### TASK DIRECTIONS:
Please transcribe the entries below exactly and leave out every picture.

● ● ●

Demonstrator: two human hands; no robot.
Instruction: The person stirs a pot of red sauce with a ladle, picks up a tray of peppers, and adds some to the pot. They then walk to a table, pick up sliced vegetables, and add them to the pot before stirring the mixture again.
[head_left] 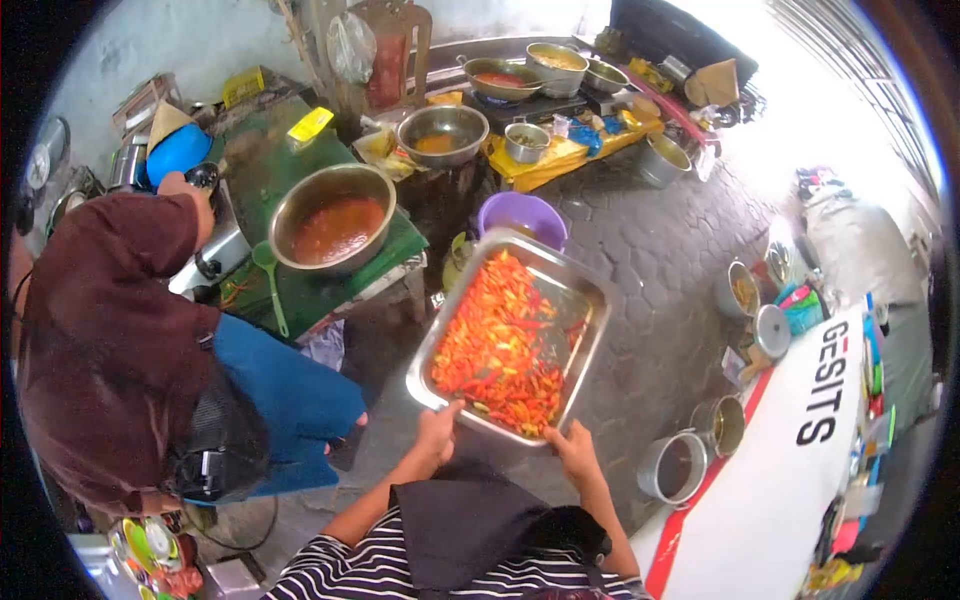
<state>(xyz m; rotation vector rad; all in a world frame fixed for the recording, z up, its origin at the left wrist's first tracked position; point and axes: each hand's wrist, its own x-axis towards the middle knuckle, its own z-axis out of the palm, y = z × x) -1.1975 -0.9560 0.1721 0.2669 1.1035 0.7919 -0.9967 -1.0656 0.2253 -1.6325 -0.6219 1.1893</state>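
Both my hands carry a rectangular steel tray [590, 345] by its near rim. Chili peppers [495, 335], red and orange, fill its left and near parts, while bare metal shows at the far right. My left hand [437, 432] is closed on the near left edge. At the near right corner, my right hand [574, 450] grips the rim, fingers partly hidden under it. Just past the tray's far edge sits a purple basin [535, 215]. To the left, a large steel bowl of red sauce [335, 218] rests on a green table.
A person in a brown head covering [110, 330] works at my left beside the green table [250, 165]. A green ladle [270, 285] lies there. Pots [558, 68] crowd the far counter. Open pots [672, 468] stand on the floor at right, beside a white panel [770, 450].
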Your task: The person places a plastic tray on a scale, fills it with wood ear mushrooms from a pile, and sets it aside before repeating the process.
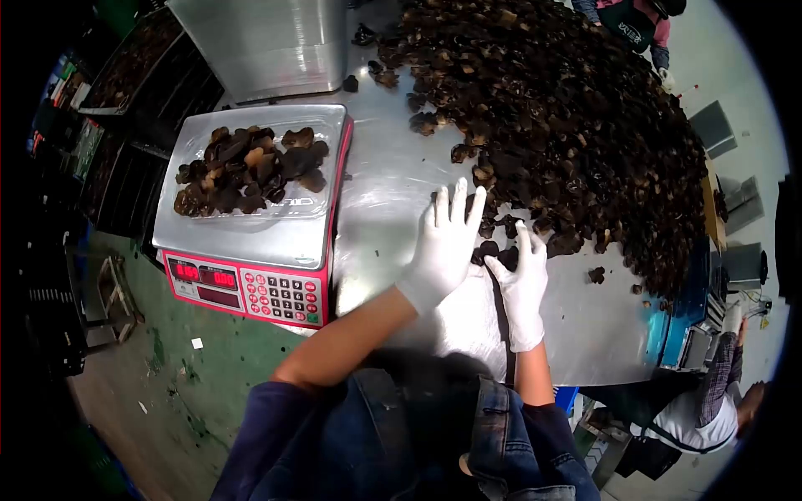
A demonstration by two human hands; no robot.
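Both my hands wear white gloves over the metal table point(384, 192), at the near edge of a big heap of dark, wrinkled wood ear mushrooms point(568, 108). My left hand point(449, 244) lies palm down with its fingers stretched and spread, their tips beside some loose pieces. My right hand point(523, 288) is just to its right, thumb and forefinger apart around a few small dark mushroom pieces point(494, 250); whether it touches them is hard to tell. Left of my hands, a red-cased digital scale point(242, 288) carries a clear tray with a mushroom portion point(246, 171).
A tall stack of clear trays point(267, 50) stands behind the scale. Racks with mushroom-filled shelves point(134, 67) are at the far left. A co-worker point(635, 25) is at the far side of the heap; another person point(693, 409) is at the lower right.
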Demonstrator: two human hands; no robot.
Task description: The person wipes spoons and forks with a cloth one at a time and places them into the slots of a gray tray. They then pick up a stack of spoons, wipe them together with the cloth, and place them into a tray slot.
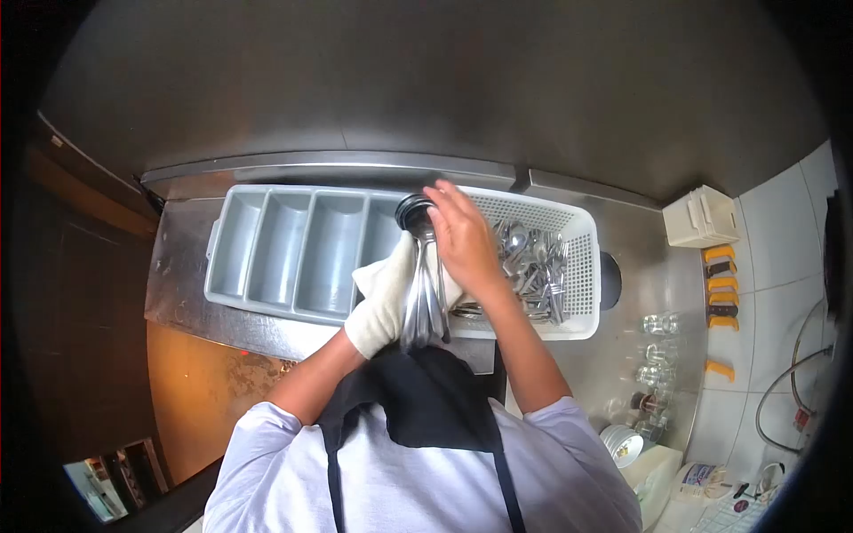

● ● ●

### COMPLETED EXERCISE:
Demonstrator: two human hands; no robot.
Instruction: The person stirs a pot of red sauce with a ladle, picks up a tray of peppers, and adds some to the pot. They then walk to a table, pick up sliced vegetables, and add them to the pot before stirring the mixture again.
[head_left] 
<state>(xyz m; rotation vector rad; all in a world frame fixed for the recording, z up, its origin at the left wrist's first tracked position; point and axes: each hand's wrist, its own x-axis towards the middle knuckle, its own z-axis out of the palm, y = z × x) -1.1975 -0.9560 0.1721 0.2669 1.1035 0.7919 -0.9967 -1.0656 0.2253 -1.6325 -0.6219 1.1893</state>
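Both my hands carry a rectangular steel tray [590, 345] by its near rim. Chili peppers [495, 335], red and orange, fill its left and near parts, while bare metal shows at the far right. My left hand [437, 432] is closed on the near left edge. At the near right corner, my right hand [574, 450] grips the rim, fingers partly hidden under it. Just past the tray's far edge sits a purple basin [535, 215]. To the left, a large steel bowl of red sauce [335, 218] rests on a green table.
A person in a brown head covering [110, 330] works at my left beside the green table [250, 165]. A green ladle [270, 285] lies there. Pots [558, 68] crowd the far counter. Open pots [672, 468] stand on the floor at right, beside a white panel [770, 450].
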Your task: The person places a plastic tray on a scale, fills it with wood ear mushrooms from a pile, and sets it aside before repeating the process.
A demonstration by two human hands; no robot.
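Both my hands wear white gloves over the metal table point(384, 192), at the near edge of a big heap of dark, wrinkled wood ear mushrooms point(568, 108). My left hand point(449, 244) lies palm down with its fingers stretched and spread, their tips beside some loose pieces. My right hand point(523, 288) is just to its right, thumb and forefinger apart around a few small dark mushroom pieces point(494, 250); whether it touches them is hard to tell. Left of my hands, a red-cased digital scale point(242, 288) carries a clear tray with a mushroom portion point(246, 171).
A tall stack of clear trays point(267, 50) stands behind the scale. Racks with mushroom-filled shelves point(134, 67) are at the far left. A co-worker point(635, 25) is at the far side of the heap; another person point(693, 409) is at the lower right.
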Demonstrator: two human hands; no robot.
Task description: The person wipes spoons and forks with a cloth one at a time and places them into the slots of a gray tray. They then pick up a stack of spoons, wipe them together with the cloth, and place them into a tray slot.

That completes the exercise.